Только зря ее не допустили к соревнованиям. Говорят, не было летного стажа и какой-то классификационной карточки. Да это бы ничего — энтузиазм мог смыть все кастовые барьеры отборочного списка, а массовка длиннокрылых планеров, соперничающих в белизне с облаками, была бы явно по душе небожителям. Поэтому «в виде исключения» допустили почти всех. За пределами «почти» в плену строгих правил оказалась одна Чайка. Исключений, что уже стало привычным, было во много крат больше, чем жестких правил и строжайших предписаний. Но строгие правила и грозные инструкции подобны богам: как последние сдуваются над пустыми алтарями и уступают небеса второй смене, так первые теряют свою власть от долгого неупотребленья. У правил же строгая диета, одни лишь применения служат им пищей, случается, что и кровь пленников, стекающая с алтаря — не всегда след преступления, есть народы, чье солнце перерабатывает ее в нужный всем свет.

А жертву избирает жрец. Дневальным по алтарю правил во время соревнований был назначен Чубак. И он, как сделал однажды грозный бог древних иудеев, предложил Чайке искупительную жертву. Он смеялся, гордо вскидывал чуб, но ладони к ней уже не простирал… Если бы просто так, без жертвы, без платы, без всяких там пропусков в прекрасный мир кино, общественного питания или авиации, если бы кто-нибудь посмел возложить на нее горячие от желания руки, тогда… тогда бы она и вправду не знала, что делать, и самое главное, как к этому отнестись. Партия в этом тонком деле по большей части хранила молчание, и поэтому еще не все было ясно в отношениях полов у строителей будущего, комсомольский же съезд в целом принял резолюцию о том, что половое влечение не ослабляет классового сознания, конечно, при условии пролетарской эндогамии и негаснущей в течение всего акта революционной бдительности. Что касается любви, то она подобно церкви, отделенной от государства, была начисто отлучена от секса. И это новое значение любви укрепилось даже в народном сознании.

«Мы с миленочком вдвоем

В гору поднимаемся

Два нагана по бокам

Шутить не собираемся!»

— пели на клубной завалинке девчата новой деревни.

«Сколько елочек в лесу

Сколько яблонек в саду,

Сколько девушек готовых…

К обороне и труду!»

— отвечали им с тракторов хлопцы.

Комсомолец Чубак отступил не сразу. На случай неудачи с искупительной жертвой у него имелось одно давнее комсомольское постановление по вопросу о том, имеет ли право комсомолка отказывать комсомольцу в его классово-сексуальных исканиях. В те времена, а это были бурные годы поиска канона, незначительным большинством бюро приняло: «Нет, не имеет, ибо это подрывает у комсомольца, строителя светлого будущего, уверенность в завтрашнем дне».

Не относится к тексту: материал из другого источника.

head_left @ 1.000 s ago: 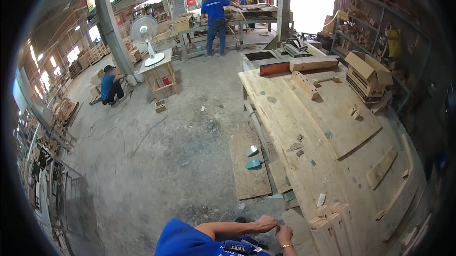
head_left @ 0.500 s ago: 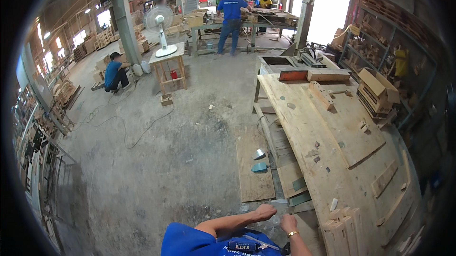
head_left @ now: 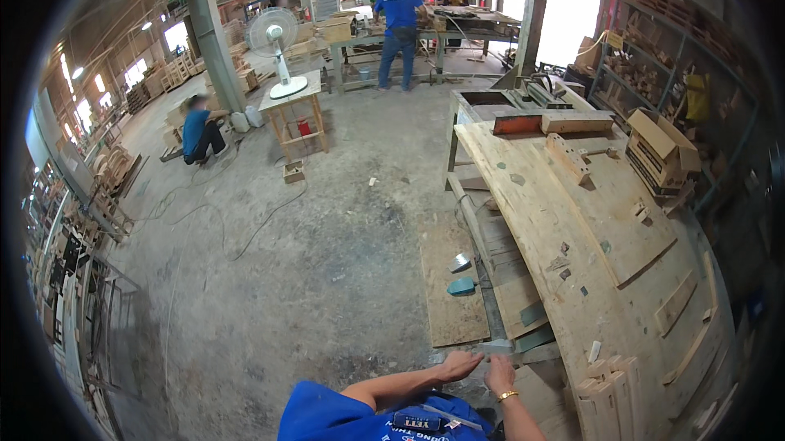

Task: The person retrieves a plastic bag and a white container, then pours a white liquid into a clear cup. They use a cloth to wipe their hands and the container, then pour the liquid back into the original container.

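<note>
My left hand (head_left: 462, 365) and my right hand (head_left: 500, 375) are close together in front of my body, beside the near left edge of the wooden workbench. The fingers of both are curled. Whatever may be pinched in them is too small or hidden to make out. A gold-coloured band circles my right wrist. Just beyond the hands lies a flat pale grey piece (head_left: 495, 346). Farther off, a teal scoop-like tool (head_left: 462, 286) and a ridged silver piece (head_left: 460, 262) rest on a plywood sheet (head_left: 450, 318) low beside the bench.
The long workbench (head_left: 564, 212) carries wood blocks, offcuts and an open cardboard box (head_left: 661, 153). Slotted wood pieces (head_left: 609, 396) stand at its near end. A white fan (head_left: 282, 48) stands on a small table, a cable trailing nearby. One person crouches left; others work at a far bench.
My hands have come closer together, the right one rising slightly toward the left. The whole view has shifted a little, so the bench sits farther right.
</note>
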Available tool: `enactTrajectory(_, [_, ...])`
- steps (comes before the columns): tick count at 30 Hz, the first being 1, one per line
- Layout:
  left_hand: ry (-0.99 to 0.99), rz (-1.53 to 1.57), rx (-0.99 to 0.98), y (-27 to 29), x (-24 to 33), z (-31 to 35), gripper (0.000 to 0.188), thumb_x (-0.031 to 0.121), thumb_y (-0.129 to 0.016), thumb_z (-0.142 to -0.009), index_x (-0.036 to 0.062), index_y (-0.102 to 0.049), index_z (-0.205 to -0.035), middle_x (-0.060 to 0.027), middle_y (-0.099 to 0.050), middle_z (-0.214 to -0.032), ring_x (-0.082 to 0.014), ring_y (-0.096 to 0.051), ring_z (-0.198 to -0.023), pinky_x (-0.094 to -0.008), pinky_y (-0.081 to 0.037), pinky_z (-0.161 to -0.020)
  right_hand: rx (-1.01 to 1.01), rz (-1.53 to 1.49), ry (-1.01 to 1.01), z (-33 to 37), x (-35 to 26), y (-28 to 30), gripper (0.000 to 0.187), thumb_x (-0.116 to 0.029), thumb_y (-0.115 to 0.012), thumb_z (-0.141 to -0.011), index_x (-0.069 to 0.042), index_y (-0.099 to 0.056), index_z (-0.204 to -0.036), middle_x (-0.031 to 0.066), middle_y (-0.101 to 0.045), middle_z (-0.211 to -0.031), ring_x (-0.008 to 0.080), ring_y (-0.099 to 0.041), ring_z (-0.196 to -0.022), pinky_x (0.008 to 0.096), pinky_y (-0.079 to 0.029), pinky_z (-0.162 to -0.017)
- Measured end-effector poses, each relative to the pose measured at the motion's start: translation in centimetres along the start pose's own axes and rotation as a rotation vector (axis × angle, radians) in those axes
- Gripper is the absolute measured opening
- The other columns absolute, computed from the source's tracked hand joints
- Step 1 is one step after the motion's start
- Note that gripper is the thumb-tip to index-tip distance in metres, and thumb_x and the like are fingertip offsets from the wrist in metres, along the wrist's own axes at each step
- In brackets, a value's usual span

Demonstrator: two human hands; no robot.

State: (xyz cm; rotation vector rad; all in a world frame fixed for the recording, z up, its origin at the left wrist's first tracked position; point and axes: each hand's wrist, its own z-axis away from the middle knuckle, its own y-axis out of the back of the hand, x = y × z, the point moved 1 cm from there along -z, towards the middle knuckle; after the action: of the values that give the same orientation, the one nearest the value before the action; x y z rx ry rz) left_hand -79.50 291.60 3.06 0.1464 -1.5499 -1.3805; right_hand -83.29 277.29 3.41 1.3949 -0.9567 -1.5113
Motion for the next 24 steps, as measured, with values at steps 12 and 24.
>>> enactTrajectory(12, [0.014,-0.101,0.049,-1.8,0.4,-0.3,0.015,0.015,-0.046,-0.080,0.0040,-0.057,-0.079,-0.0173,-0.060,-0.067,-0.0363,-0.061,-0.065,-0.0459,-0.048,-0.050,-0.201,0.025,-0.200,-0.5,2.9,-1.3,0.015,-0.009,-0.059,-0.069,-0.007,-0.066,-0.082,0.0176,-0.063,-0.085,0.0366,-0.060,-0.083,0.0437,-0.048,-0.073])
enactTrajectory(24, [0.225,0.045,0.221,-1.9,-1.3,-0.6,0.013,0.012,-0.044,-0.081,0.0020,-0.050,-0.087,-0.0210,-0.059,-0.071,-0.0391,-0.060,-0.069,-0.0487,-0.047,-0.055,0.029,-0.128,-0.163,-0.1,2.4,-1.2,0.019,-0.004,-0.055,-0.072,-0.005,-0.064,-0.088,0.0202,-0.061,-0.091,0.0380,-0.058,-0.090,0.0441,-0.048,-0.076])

Так, в мелкобуржуазной колоде заигрываний, этом наследии тяжелого прошлого, у комсомольца Чубака оказался пятый туз — то самое историческое решение Костромского бюро. Но и Чайка не осталась без козырей: «Да, если только комсомолка решила связать свою судьбу с комсомольцем, чтобы объединить свои усилия в борьбе за светлое будущее, а если она потворствует грязным инстинктам, доставшимся от тяжелого прошлого, значит, она подтачивает фундамент победившего социализма, значит, она предает идеалы, дело и героев, которые…» Побледневший Чубак уже не слушал, он замер, столкнувшись с желтыми немигающими глазами Чайки, потом тряхнул головой и спешно ретировался.

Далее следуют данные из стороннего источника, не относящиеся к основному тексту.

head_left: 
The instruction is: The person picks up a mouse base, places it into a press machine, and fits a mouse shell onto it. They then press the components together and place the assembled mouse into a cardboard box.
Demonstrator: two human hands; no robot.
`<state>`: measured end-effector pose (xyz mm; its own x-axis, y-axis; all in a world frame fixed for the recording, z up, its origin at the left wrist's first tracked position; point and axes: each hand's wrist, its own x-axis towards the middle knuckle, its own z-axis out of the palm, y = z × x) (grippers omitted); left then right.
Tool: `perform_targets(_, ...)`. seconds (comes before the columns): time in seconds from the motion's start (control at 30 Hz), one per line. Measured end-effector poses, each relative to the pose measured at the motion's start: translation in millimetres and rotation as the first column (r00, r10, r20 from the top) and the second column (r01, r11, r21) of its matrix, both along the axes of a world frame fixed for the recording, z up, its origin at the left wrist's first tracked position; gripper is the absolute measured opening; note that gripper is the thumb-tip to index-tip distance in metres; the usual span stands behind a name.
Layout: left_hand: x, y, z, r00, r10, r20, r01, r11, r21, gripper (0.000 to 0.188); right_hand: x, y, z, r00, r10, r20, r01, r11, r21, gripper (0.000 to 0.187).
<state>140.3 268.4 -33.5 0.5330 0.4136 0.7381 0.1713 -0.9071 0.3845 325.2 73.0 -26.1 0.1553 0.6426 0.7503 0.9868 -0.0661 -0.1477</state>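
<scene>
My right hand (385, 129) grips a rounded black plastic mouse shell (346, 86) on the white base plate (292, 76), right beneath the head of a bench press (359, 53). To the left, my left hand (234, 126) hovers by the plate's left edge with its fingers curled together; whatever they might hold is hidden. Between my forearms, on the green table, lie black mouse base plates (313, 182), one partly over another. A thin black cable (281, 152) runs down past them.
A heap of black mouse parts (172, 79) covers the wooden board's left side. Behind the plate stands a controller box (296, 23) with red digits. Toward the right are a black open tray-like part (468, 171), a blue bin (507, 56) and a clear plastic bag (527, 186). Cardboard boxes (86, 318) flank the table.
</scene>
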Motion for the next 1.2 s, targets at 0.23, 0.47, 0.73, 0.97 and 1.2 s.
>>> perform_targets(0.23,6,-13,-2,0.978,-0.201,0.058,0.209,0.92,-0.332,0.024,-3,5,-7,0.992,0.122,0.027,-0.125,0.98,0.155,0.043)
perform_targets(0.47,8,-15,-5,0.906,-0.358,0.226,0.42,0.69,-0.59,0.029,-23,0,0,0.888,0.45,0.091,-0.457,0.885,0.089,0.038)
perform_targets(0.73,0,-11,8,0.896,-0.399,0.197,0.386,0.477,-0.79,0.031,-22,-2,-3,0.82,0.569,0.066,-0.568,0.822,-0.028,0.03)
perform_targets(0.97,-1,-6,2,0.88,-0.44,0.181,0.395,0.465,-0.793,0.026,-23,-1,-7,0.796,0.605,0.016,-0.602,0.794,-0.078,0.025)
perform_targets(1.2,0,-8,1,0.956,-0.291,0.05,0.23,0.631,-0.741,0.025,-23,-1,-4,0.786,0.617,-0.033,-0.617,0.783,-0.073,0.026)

Свежим предполетным воздухом Тушинского аэродрома решила развеять Чайка смрад вожделений. Было то самое утро, о котором поется в песне:

«Утро красит нежным светом

Стены древнего Кремля

Просыпается с рассветом

Вся советская земля».

Сняв косынку и распустив желтые волосы, чужая общему празднику стояла она, не смея преодолеть небольшой лоскут зеленого поля, разделившего возбужденных людей на тех, что в строю — «участников» — в шлемах и летных комбинезонах, и прочих — разноодетых толпящихся зрителей. И вдруг, после вводной и приказа, по команде «вольно!» все спортсмены ринулись к ней, вытаскивая ее из толпы, а из командирских планшетов — блокноты и карандаши.

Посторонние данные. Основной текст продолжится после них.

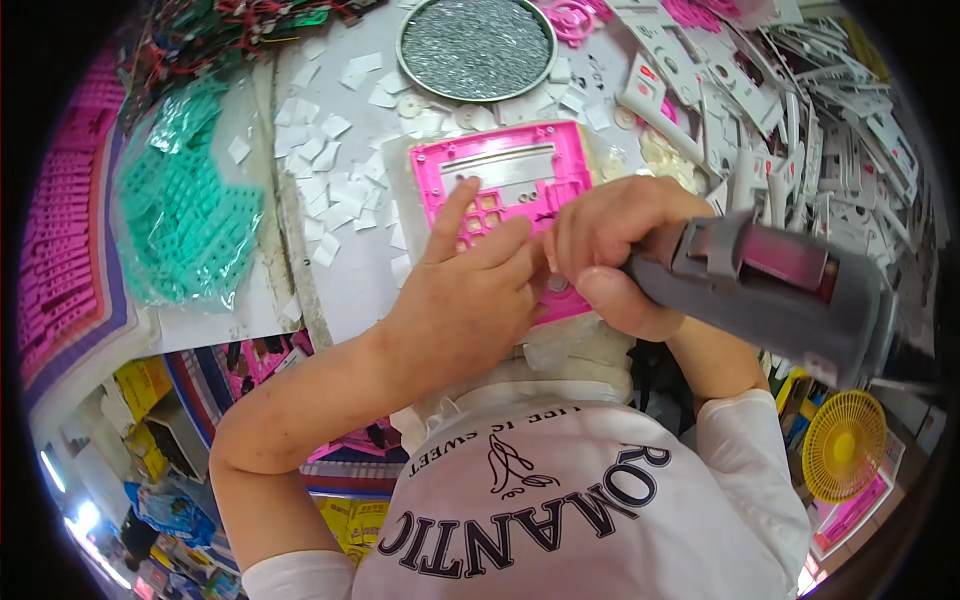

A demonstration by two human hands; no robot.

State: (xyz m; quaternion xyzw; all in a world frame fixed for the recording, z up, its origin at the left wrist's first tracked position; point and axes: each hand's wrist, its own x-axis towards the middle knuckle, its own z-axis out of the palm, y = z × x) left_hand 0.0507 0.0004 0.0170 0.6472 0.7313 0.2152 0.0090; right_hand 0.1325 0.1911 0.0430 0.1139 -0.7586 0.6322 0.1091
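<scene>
A pink plastic casing (572,150) with a clear window strip and rows of square key holes lies in front of me. My left hand (470,295) rests over its lower part. One outer finger stretches onto the casing below the window, while the thumb-side fingers draw together beside my right fingertips; anything between them is hidden. My right hand (625,245) is wrapped round a large grey electric screwdriver (780,295), which slants down to the left toward the casing. Its tip is mostly covered by my fingers.
A round dish of small silver screws (478,48) stands beyond the casing. White square pieces (350,190) lie scattered left of it. Farther left is a bag of turquoise parts (190,200) beside stacked pink parts (65,220). White casings (780,120) pile up at the right.
</scene>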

Долго пришлось Чайке доказывать, что она Чайкина, не Орлова и уж тем более не германская кинозвезда-шпионка, а такая же, как они — планеристка. Советская.

И комиссии, несмотря на индивидуальный протест Чубака, пришлось сделать еще одно исключение.

Еще одно исключение праздничному дню подарила сама Чайка. Исключения, подобные этому, назывались рекордами, а нередко и подвигами. И страна, считавшая себя кузницей героев, где к горну был приставлен неприметный ранее скандинавский бог, остро нуждалась не только в связных между небом и землей, объединившихся в церковь нового типа, но и в тех полубожественных существах, которые покрыли бы собой всю сферу человеческой активности, от стратосферы до канализационных стоков, и утвердили бы новый канон в победившем культе Труда.

Гудит, ломая скалы,

Ударный труд! —

Прорвался песней алой

Ударный труд!

В труде нам честь, в труде почет,

Для нас кирка породу бьет,

Для нас и трактор по полю идёт, гудёт,

Он с песней по полю гудёт.

735 километров без единого взмаха пролетела в этот жаркий день Чайка.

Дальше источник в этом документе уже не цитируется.